### PROBLEM TO SOLVE
Extract every line below, verbatim.

### GIVEN MATERIAL

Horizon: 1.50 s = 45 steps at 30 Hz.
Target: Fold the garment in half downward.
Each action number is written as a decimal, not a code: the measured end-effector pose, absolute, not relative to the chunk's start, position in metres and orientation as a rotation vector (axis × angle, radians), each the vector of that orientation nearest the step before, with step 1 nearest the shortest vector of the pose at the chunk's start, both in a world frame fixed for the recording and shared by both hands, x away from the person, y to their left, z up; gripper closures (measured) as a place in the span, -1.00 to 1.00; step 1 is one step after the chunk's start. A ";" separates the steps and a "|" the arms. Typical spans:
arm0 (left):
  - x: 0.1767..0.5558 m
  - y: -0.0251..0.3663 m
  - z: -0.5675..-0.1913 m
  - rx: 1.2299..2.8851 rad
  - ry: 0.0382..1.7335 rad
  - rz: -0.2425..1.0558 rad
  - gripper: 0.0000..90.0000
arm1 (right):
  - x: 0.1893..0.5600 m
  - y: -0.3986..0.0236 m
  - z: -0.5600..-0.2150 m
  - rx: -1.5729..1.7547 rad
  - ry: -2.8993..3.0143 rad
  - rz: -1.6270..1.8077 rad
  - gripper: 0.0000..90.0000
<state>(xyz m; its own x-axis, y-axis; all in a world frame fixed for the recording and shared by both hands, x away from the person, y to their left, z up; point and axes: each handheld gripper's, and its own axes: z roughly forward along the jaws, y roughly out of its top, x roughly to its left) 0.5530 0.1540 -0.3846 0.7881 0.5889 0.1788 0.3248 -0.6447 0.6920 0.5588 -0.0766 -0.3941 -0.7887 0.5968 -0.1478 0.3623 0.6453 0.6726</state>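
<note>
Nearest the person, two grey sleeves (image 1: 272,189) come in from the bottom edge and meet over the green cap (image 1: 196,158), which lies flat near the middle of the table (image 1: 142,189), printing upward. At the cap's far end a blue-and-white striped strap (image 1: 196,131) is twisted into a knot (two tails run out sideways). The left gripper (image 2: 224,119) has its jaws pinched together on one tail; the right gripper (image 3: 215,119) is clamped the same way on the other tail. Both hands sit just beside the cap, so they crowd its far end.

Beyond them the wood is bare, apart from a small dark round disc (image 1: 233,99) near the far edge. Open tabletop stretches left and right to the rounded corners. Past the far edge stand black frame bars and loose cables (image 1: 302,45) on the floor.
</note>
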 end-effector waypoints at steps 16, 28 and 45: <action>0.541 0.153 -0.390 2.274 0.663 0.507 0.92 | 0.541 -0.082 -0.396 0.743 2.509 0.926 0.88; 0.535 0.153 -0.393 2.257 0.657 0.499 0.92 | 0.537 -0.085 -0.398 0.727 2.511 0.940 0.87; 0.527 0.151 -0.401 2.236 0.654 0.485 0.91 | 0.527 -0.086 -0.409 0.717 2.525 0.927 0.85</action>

### ANSWER SECTION
Horizon: 1.50 s = 45 steps at 30 Hz.
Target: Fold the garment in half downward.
Each action number is written as a decimal, not a code: the measured end-effector pose, absolute, not relative to the chunk's start, position in metres and orientation as a rotation vector (axis × angle, radians), each the vector of that orientation nearest the step before, with step 1 nearest the shortest vector of the pose at the chunk's start, both in a world frame fixed for the recording and shared by both hands, x away from the person, y to their left, z up; gripper closures (measured) as a place in the span, -1.00 to 1.00; step 1 is one step after the chunk's start. A ";" separates the steps and a "|" the arms. Typical spans:
arm0 (left):
  - x: 0.1767..0.5558 m
  - y: -0.0251..0.3663 m
  - z: -0.5675..-0.1913 m
  - rx: 1.2299..2.8851 rad
  - ry: 0.0382..1.7335 rad
  - rz: -0.2425..1.0558 rad
  - gripper: 0.0000..90.0000
arm1 (right):
  - x: 0.1893..0.5600 m
  - y: -0.3986..0.0236 m
  - z: -0.5600..-0.2150 m
  - rx: -1.5729..1.7547 rad
  - ry: -2.8993..3.0143 rad
  - rz: -1.6270..1.8077 rad
  - gripper: 0.0000..90.0000
<state>(xyz m; its own x-axis, y-axis; all in a world frame fixed for the recording and shared by both hands, x away from the person, y to their left, z up; point and axes: each handheld gripper's, and its own axes: z roughly forward along the jaws, y roughly out of its top, x roughly to its left) 0.5530 0.1540 -0.3846 0.7881 0.5889 0.1788 0.3248 -0.6447 0.6920 0.5588 -0.0766 -0.3941 -0.7887 0.5968 -0.1478 0.3623 0.6453 0.6726</state>
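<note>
Nearest the person, two grey sleeves (image 1: 272,189) come in from the bottom edge and meet over the green cap (image 1: 196,158), which lies flat near the middle of the table (image 1: 142,189), printing upward. At the cap's far end a blue-and-white striped strap (image 1: 196,131) is twisted into a knot (two tails run out sideways). The left gripper (image 2: 224,119) has its jaws pinched together on one tail; the right gripper (image 3: 215,119) is clamped the same way on the other tail. Both hands sit just beside the cap, so they crowd its far end.

Beyond them the wood is bare, apart from a small dark round disc (image 1: 233,99) near the far edge. Open tabletop stretches left and right to the rounded corners. Past the far edge stand black frame bars and loose cables (image 1: 302,45) on the floor.
</note>
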 end-effector waypoints at steps 16, 28 and 45: <action>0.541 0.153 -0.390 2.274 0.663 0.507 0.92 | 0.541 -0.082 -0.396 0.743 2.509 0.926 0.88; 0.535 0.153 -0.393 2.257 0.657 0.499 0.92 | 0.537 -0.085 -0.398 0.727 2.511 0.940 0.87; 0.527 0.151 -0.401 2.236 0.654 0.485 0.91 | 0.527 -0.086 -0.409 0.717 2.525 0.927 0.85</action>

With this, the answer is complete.